Explore causes of low signal in ChIP

Low signal

Possible causes


The chromatin size may be too small

Sonication to a fragment size of less than 500 bp can displace nucleosomes, as intranucleosomal DNA becomes digested.

  • Do not sonicate chromatin to a fragment size of less than 500 bp. If performing N-ChIP, enzymatic digestion is generally sufficient to fragment chromatin.

If performing X-ChIP, the cells may have been cross-linked for too long

Excessive cross-linking can reduce the availability of epitopes and thus reduce antibody binding.

  • Cross-link with formaldehyde for 10-15 min and wash well with PBS. Cells may need to be treated with glycine to quench the formaldehyde.

Not enough starting material

  • We suggest using 25 μg of chromatin per immunoprecipitation.

Not enough antibody included in the immunoprecipitation

  • We suggest using between 3-5 μg of antibody in the first instance. This could be increased to 10 μg if no signal is observed.

Specific antibody binding is being eliminated

High NaCl concentration in the wash buffers can be too stringent and remove specific antibody binding.

  • Do not use higher than 500 mM NaCl in your wash buffers.

Cells are not effectively lysed

  • We suggest using RIPA buffer to lyse cells.

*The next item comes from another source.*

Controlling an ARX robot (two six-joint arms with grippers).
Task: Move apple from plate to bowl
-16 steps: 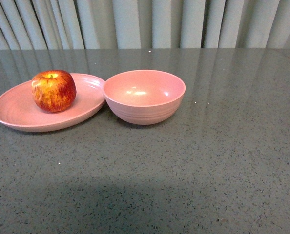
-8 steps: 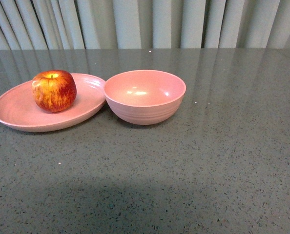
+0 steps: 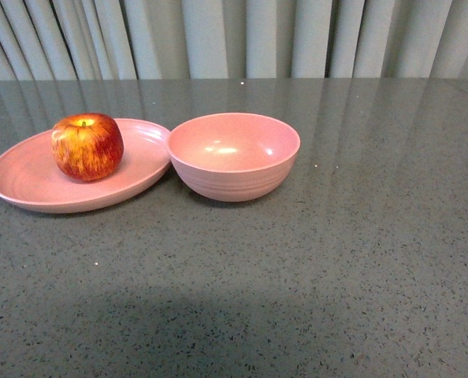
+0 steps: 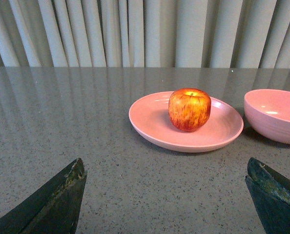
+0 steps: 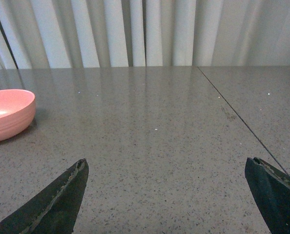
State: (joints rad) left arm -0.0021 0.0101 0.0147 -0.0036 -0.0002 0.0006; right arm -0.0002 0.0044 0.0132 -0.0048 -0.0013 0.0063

No antibody enrichment at region of interest

The epitope is not found at the region of interest

  • Be sure to include a positive control antibody to confirm the procedure is working well e.g. H3K4me3/H3K9me3 antibody at active/inactive promoters.

N-ChIP is not suitable

Cross-linking may be required to stop proteins dissociating from the DNA. Therefore X-ChIP is more suitable when analyzing proteins that have either a weaker DNA affinity or are a long way from DNA. Histones are tightly associated so N-ChIP can be performed when studying histones.

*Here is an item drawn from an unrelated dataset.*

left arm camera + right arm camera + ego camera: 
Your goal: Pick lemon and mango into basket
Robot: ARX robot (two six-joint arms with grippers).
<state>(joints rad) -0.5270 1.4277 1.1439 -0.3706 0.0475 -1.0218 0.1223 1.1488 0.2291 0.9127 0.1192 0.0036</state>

  • Use X-ChIP for proteins with weaker DNA affinity or that area long way from DNA.

Monoclonal antibodies may not be suitable for X-ChIP

The epitope may have become masked during cross-linking thus preventing epitope recognition.

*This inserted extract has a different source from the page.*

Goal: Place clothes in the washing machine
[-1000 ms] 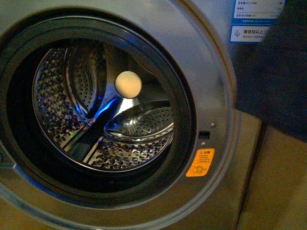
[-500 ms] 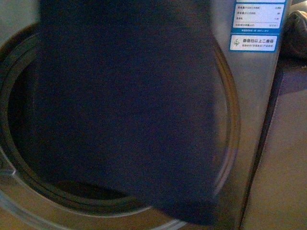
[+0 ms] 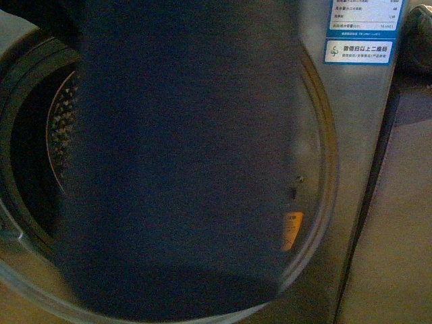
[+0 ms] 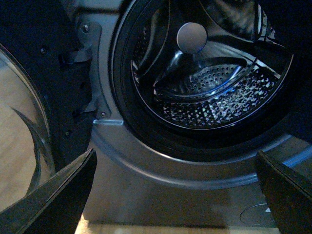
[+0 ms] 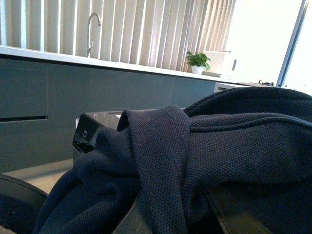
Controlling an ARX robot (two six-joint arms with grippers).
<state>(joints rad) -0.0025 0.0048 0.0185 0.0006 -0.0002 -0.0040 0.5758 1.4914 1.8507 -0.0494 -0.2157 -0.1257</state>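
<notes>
The clothes (image 3: 182, 162), a dark navy knit garment, hang in front of the washing machine's (image 3: 337, 135) porthole and cover most of it in the front view. Only a sliver of perforated drum (image 3: 62, 128) shows beside the fabric. In the right wrist view the clothes (image 5: 195, 156) are bunched between the fingers of my right gripper (image 5: 178, 219), which is shut on them. My left gripper (image 4: 178, 195) is open, low in front of the machine's grey front, below the open drum (image 4: 209, 92). Neither arm shows in the front view.
The open door with its glass bowl (image 4: 24, 126) stands beside the porthole hinge. An orange warning sticker (image 3: 291, 231) and blue-white labels (image 3: 364, 27) are on the machine's front. A counter with a tap (image 5: 92, 29) and a plant (image 5: 197, 61) lies behind.
One second ago the drum was in full view with the garment at the far right. The garment has swung left across the porthole and now hangs lower over it.
</notes>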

  • We suggest using polyclonal antibodies that will recognize multiple epitopes as there is an increased chance of immunoprecipitating the protein of interest.

The wrong antibody affinity beads were used

Protein A and G are bacterial proteins that bind various classes of immunoglobulins with varying affinities. Use an affinity matrix that will bind your antibody of interest.

  • We suggest using a mix of Protein A and Protein G that have been coupled to sepharose.